Aos sete anos, nosso cachorro Bilbo, um buldogue francês robusto, teve uma convulsão e caiu duro no chão. Não se movia, não respondia a nada. Minhas filhas se desmancharam a chorar sua morte. Quando o desespero ganhou seu apogeu, ele bruscamente ficou em pé e saiu latindo para os cães que passavam em frente da casa, como se nada tivesse acontecido.
Dois veterinários, sem saber um do outro, olhando as radiografias do tórax, proferiram a mesma sentença: os dias estavam contados, talvez semanas de vida. Um coração agigantado oprimia os outros órgãos. Prescreveram uma dieta livre de sal, de gordura e de tudo mais que é bom. Compramos uma ração com gosto de gelatina de chuchu a preço de caviar russo. Bilbo a odiou e fez greve de fome por dias.

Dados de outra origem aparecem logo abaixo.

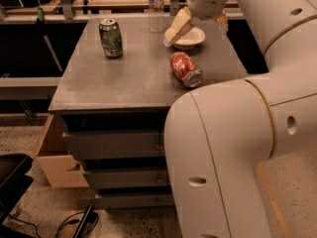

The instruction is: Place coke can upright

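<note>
The coke can (185,69), red-orange with a silver end, lies on its side on the grey cabinet top (124,78), right of centre. My gripper (196,33) hangs above the back right of the top, over a white bowl (194,39) and behind the coke can, apart from it. Its two yellowish fingers (178,26) are spread open and hold nothing. My large white arm fills the right side of the view and hides the cabinet's right edge.
A green can (110,37) stands upright at the back left of the top. A clear water bottle (156,4) stands at the back edge. Drawers (114,145) face front below. A wooden box (54,157) sits on the floor at left.
</note>
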You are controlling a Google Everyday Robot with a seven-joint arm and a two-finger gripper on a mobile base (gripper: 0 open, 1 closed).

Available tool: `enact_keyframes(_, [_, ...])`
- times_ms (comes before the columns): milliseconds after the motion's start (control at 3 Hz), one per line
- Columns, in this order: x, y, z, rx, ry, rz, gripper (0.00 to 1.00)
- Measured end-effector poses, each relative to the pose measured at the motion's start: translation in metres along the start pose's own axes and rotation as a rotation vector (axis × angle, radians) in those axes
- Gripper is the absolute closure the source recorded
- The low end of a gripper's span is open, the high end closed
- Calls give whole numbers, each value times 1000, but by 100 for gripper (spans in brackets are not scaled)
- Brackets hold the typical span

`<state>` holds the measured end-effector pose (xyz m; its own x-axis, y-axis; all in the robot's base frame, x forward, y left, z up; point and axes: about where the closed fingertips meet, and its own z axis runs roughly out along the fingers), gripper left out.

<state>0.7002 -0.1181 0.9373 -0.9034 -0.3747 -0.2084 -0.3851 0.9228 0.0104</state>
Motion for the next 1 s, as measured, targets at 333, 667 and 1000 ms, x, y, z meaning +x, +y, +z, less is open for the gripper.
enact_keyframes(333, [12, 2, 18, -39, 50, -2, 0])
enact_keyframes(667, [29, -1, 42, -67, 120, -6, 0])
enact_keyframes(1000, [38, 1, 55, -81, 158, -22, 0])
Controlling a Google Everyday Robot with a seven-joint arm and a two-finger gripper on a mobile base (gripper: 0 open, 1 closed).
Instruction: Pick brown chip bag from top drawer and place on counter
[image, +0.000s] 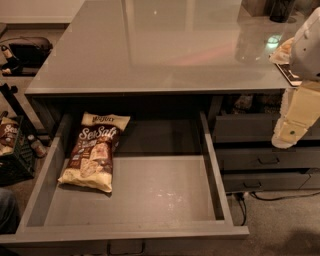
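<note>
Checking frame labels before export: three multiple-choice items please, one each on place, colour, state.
1. In the top drawer, the brown chip bag lies: A left part; B right part; C middle.
2. The bag's ends are: A blue; B cream-yellow; C green.
3. The top drawer is: A shut; B pulled open; C removed.
Key: 1 A: it lies by the left wall. 2 B: pale ends frame the brown middle. 3 B: its floor shows below the counter; the gripper hangs far right, apart from the bag.

brown chip bag flat (label up), left side of open top drawer; gripper far right.
</note>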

O conselho familiar reunido concluiu que, já que a morte era certa, que morresse feliz comendo o que gostava. Assim foi feito e ele viveu por mais oito longos anos comendo uma ração fuleira e gordurosa. Os veterinários não acreditavam no que viam, mas assim foi.
As síncopes seguiam. Várias por ano, mas na terceira ou quarta "morte" já nos habituamos ao Highlander. Em um dia infausto, no Carnaval de 2014, Bilbo morreu para sempre.
Minhas filhas, que aprenderam a andar sozinhas pelas ruas de Porto Alegre na sua companhia, sentiram-se órfãs. O porte dele lhes dava a segurança para o desafio da autonomia. Eu até hoje acordo com a ideia de sair para levar o Bilbo à rua.
Nas primeiras férias sem ele, estávamos na nossa casa no Uruguai na virada do ano. Meia-noite, fomos à praia apreciar os fogos. Um cão grande, de pelo lustroso e escuro, estranhamente insensível ao barulho dos foguetes, grudou no nosso grupo e nos acompanhou todo o tempo. As meninas o batizaram El Negro.
Na volta, nos seguiu até em casa e entrou antes de todos. Deitou onde o Bilbo deitava. Portou-se como se fosse seu lugar desde sempre. Quando as meninas foram dar mais um giro, ele as escoltou no passeio e retornou com elas. No outro dia, desapareceu como surgiu. Os vizinhos não sabiam dele. Ninguém nunca o tinha visto.
Sua aparição, tão empática como fugaz, deixou um rastro de fantasia. Nos enamoramos da ideia de que o Bilbo teria vindo nos fazer uma última visita antes de partir definitivamente para o céu dos cães. Era uma brincadeira, uma história para contar para os amigos. Afinal, cães de rua são dados a se fazer adotar preenchendo nossas carências com seus encantos.
Porém, um detalhe me inquieta. Quando entramos em casa, El Negro foi antes de mim ao lugar secreto no pátio onde escondemos as chaves. É um caminho não usual, um desvio do acesso natural. Como ele antecipou meu movimento?
Será que a experiência de morrer tantas vezes não teria ensinado ao Bilbo um truque extra, de driblar momentaneamente a morte para ver mais uma vez seus amados?